Findings & Footnotes

The April issue of the Journal of the Royal Anthropological Institute features an interesting interchange between psychology, anthropology, and religion relating to how people experience the relationship between their minds and gods and spirits, using charismatic and Pentecostal congregations as its case studies. The special issue reports on the findings of the Mind and Spirit project, a Templeton-funded initiative based at Stanford University and headed by anthropologist T.M. Luhrmann, which brings together an interdisciplinary team to study spiritual experiences in Pentecostal and charismatic churches in the U.S., China, Ghana, Thailand, and Vanatu/Oceania. Although these churches have obvious similarities, they belong to societies that have different conceptions of mind that bear on their conceptions of God and spiritual experience. One finding is that the “more a person imagines the mind-world boundary as porous (permeable), the more they report a vivid, near-sensory experience of invisible others.” For instance, the American Pentecostals rarely reported—or were hesitant to report—that they heard the voice of God, while there was more of a tendency to do so in Ghana. Luhrmann adds that the project hopes to show that “different ways of representing human-world relationships shape something so basic as sensory evidence.” For more information on this issue, visit:

It is unusual when a secular social science journal devotes a special issue to a sociologist of religion, but David Martin, who died last year, was an unusual sociologist who specialized in religion. The journal Society (April, 2020) convened a symposium, asking several contributors from different disciplines about the achievement and relevance of Martin’s work and the result is a fascinating collection of articles that extend his work in such areas as Pentecostalism in Latin America, secularization, British religion, the religious elements in art, music, and poetry, and the relation between theology and sociology. Anglican theologian Martyn Percy expands on Martin’s treatment of secularization by looking at how and why cathedrals in the Church of England show a steady growth in attendance even while parishes are showing a sharp drop in members.

Percy argues that cathedrals don’t show the “high threshold-high rewards” dynamic of strict churches; in fact, he adds that the inclusive and low threshold (or cost) of cathedral attendance, stressing contemplation and solitude rather than activity and community, can serve to “sacralize civic life.” In another article, Martin’s long-time colleague Grace Davie updates his pioneering study of Pentecostalism in Latin America and the revival of religion in Eastern Europe, noting that the growth of populism in the latter region is a new dynamic that has to be accounted for.
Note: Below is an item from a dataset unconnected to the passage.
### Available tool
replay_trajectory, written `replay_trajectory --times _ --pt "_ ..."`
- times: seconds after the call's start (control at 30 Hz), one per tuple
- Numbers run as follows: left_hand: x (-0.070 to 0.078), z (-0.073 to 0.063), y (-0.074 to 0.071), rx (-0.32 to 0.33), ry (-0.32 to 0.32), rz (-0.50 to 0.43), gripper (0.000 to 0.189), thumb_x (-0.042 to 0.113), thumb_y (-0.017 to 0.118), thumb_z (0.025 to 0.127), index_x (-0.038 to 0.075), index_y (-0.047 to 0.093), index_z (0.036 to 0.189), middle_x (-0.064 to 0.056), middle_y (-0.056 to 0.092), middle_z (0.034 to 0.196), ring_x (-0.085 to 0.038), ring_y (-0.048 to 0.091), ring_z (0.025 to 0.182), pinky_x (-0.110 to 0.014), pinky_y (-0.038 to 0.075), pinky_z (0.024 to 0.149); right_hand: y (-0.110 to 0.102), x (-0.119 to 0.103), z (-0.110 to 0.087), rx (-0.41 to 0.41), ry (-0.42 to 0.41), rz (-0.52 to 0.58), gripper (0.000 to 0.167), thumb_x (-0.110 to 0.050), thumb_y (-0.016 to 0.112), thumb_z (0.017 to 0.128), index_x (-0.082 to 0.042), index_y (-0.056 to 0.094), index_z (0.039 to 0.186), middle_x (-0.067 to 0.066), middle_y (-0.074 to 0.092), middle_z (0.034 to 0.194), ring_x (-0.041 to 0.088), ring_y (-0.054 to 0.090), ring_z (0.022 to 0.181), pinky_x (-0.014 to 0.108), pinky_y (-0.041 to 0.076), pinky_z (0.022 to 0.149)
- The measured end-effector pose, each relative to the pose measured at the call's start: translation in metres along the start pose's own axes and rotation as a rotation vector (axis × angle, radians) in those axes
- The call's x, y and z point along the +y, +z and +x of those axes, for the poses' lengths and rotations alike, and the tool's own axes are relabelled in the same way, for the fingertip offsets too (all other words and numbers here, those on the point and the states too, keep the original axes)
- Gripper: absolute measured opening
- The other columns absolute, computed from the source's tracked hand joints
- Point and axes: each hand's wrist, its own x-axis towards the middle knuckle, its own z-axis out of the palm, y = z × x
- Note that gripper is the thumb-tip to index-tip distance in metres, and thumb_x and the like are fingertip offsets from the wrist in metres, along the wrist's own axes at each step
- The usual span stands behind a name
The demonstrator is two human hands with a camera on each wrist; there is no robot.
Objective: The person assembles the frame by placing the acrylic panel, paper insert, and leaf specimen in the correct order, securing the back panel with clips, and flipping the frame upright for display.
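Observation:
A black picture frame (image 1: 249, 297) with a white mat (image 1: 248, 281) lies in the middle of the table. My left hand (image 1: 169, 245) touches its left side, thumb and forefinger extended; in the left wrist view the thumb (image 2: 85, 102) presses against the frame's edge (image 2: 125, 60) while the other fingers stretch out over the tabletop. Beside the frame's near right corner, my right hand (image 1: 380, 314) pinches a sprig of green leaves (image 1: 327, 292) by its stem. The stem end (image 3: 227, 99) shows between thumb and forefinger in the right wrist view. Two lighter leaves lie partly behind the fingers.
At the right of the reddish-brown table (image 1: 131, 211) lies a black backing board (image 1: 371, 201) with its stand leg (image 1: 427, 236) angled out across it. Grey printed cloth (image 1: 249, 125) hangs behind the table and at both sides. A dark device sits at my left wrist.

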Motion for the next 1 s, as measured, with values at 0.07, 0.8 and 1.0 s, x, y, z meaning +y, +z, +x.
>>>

Bernice Martin explores her late husband’s last project on resilient Christian elements in the arts and literature, noting how he remained a critic to the end of the idea that secularization means an inevitable loss of religious vitality in all aspects of society. For more information on this issue, visit:

The new book High on God (Oxford University Press, $24.95), by James K. Wellman Jr., Katie E. Corcoran, and Kate J. Stockly, blends sociological theory on the emotions with in-depth research on 12 contemporary megachurches. The interviewees expressed the widespread feeling among interviewees that they and experienced a spiritual “high” in their participation in megachurches. These emotions are linked to the charisma of the pastor but also stem from the contagious nature of the commitment and enthusiasm that members pass on to each other during worship and in such activities as small groups and service programs. Most the book presents a fairly positive picture of megachurches, with the authors viewing them as centers of community life and emotional and social support (especially in relation to families). The charge that megachurches are sources of religious right activism is not borne out in the authors’ research. The “parochial cosmopolitan” culture of most megachurches tend to focus on the “core issues of salvation; growing each person’s character; building communities of healthy, happy marriages and families,” and outreach to the community. While members may join Christian right organizations or vote for Donald Trump, the churches themselves don’t address contentious political issues in their public life. Even the prosperity teachings of some of these churches do not always signal clergy fraud and members’ gullibility as the authors find that people take what they need from such teachings and balance it with common sense.

But in the final chapters of the book, Wellman, Corcoran, and Stockly make the case for the “dark side” of megachurches. In fact, it is the charismatic nature of megachurch leadership that enables both pro-social and negative behavior in these congregations. Using statistics and case studies of 56 megachurches that have experienced leadership scandals, usually involving financial mismanagement, and abuse of a spiritual, emotional, or sexual nature (most recently at the flagship Willow Creek Church), the authors argue that it is especially the “soft patriarchalism” of these congregations that enable their male leaders to wield their power and charismatic appeal on female members. These scandals unleash the obverse of the positive spiritual energy that megachurches typically generate, leading to discord and cynicism among members.